Cromer focuses primarily on evangelical perspectives on personhood, Christian nationalism, and embryo adoption. Occasionally, her analysis addresses the role of the Catholic Church in supporting pro-life rhetoric, policies, and projects, but these few mentions focus primarily on official statements from Rome. Her rendition of Catholicism largely misses the variation in views among lay Catholics in the U.S. regarding fetal personhood and Christian nationalism. A majority of U.S. Catholics support the legalization of abortion, and yet a small contingent of Catholics on the right helped overturn Roe v. Wade, in part by creating institutional pipelines that allow their particular version of Catholic Christian nationalism to shape the American legal and political system. In other words, Cromer gives the Catholic tradition both too much and too little credit for its role in advancing the aims of the Christian right.
Ultimately, Cromer’s book underscores that embryo adoption is one of many proxies for the Christian right’s aim of “saving the nation.” Advocates of embryo adoption are not only fighting for “the sanctity of embryonic life” and “the values of white Christian womanhood,” but are also working to advance a religio-racial project that explicitly embraces Christianity and implicitly embraces whiteness.

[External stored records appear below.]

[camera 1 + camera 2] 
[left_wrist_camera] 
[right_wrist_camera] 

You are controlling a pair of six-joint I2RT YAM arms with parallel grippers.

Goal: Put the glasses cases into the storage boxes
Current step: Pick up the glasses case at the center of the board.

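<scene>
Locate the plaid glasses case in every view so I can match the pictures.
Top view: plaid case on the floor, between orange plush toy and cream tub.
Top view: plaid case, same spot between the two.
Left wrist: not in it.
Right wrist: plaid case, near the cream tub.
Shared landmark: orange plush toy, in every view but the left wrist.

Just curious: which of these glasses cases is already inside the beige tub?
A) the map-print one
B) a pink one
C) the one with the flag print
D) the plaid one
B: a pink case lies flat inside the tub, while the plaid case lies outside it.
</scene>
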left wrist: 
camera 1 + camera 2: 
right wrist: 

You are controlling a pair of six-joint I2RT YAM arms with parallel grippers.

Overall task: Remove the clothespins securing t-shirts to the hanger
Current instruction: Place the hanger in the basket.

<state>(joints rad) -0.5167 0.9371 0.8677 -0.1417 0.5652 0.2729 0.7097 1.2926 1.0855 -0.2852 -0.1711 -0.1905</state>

While Cromer has to work to surface the implicit racial hierarchies operating in embryo adoption, many on the far right have made the eugenic logic underlying this project explicit––see, for instance, Donald Trump’s recent speeches echoing Hitler, or the embrace of racist pseudoscience among conservative activists.
Cromer emphasizes her encounters with many individuals who support embryo adoption yet reject these associations––and in fact draw on their faith tradition to oppose these distorted values. Her final reflections, however, invite us to a more sobering conclusion: the entrenched patterns of white innocence and white saviorism operating in embryo adoption fuel the larger project of the far right, which has greater ambitions and threatens devastating consequences.